Zur Biennale in Lyon: 80 Stunden in Terra Latina

Lyon: Viel Zeit für Kultur
Biennale in Lyon: Viel Zeit für Kultur
Lyon: Viel Zeit für Kultur

Die Hauptstadt Terra Latinas liegt in Frankreich – zumindest für einige Tage. Dort treten bei der Biennale in Lyon in 20 Tagen 600 Artisten aus zwölf Ländern auf und tanzen „Vom Rio Grande bis nach Feuerland“. Dabei sind Gruppen aus Peru, Argentinien, Kuba, Mexiko, Kolumbien oder Brasilien. Das Begleitprogramm: Ausstellungen, Literatur, Partys. Natürlich alles mit Schwerpunkt Lateinamerika. Lyon richtet bereits zum zehnten Mal die Biennale aus. 280 Mitarbeiter organisieren das Festival. Kosten: rund 4,5 Millionen Euro. Südamerikanische Impressionen in Europa in 80 Stunden.

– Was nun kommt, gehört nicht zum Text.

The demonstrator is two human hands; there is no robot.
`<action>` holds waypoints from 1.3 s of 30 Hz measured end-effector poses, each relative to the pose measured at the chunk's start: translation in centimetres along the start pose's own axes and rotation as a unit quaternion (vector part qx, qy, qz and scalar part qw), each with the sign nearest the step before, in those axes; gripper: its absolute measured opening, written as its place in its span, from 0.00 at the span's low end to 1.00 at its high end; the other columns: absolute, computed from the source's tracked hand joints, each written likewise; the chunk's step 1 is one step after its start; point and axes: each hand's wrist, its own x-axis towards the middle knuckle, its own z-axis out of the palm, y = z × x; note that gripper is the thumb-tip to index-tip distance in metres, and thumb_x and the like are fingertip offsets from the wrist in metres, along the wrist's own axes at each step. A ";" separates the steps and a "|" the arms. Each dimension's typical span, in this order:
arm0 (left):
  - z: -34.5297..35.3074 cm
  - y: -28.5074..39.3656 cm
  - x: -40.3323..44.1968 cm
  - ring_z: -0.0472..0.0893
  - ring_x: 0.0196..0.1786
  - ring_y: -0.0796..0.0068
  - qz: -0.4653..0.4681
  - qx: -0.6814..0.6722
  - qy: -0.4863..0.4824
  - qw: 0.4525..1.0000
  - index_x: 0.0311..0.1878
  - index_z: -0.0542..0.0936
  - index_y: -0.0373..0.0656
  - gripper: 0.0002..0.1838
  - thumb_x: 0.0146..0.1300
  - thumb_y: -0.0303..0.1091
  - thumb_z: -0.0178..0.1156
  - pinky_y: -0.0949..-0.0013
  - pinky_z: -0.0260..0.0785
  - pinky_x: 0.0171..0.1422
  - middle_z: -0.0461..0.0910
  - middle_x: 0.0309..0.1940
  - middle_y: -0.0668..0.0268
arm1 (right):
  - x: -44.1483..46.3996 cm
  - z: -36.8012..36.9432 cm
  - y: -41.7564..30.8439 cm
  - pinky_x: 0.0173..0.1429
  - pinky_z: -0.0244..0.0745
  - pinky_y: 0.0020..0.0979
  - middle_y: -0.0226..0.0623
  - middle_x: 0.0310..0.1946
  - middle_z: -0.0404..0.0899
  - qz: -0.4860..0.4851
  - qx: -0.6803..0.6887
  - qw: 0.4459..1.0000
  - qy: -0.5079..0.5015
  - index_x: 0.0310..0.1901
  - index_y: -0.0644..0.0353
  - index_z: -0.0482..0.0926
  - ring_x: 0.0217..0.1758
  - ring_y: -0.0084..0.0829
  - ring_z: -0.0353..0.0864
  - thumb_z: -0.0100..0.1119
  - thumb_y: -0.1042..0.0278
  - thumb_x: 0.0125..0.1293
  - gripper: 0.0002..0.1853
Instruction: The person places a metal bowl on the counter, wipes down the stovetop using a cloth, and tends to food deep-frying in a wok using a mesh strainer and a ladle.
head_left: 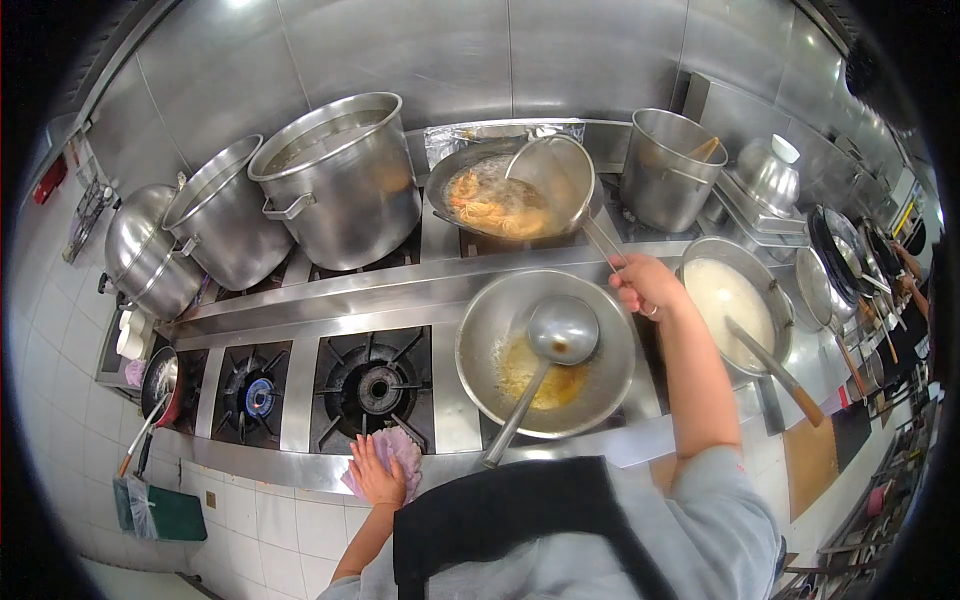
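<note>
My right hand [648, 285] is closed around the handle of a wire strainer [558, 172]. The strainer's bowl is tilted over the right side of a back wok [460, 160], where orange prawns [490, 207] lie in steaming liquid. My left hand [377, 472] lies flat, fingers stretched, on a purple cloth [405, 455] at the stove's front edge. Between my hands sits a large front wok [480, 345] with yellowish oil in its bottom. A ladle [562, 330] rests inside it, its handle reaching over the front rim.
Tall stockpots [345, 200] stand along the back left, and another pot [672, 175] is at the back right. A lit burner [258, 397] shows a blue flame on the left. To the right, a pan [780, 320] holds pale liquid and a long-handled ladle [775, 370].
</note>
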 end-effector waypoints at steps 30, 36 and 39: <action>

Donnerstag, 19. September, 16 Uhr

Ankunft in Terra Latina. Die Straßen sind mit der Nationalflagge geschmückt: große weiße Kreise auf feuerrotem Hintergrund.

18 Uhr 30, Peru

Zwei kleine, dicke Männer mit traurigen Gesichtern spielen auf ihren Streichinstrumenten. Außerdem opfern vier junge Peruaner mit Wollmützen und Ponchos Pachamama. Las Danzantes de Tijeras de Ayacucho beginnen ihren Auftritt melancholisch. Dann werden die Ponchos abgestreift. Darunter: Kostüme mit aufwändiger Stickerei, Pailletten und Fransen. Sie setzen anstelle der Wollmützen schüsselartige, verzierte, glitzernde Hüte auf, die Musik wird schneller, und los geht der Scherentanz.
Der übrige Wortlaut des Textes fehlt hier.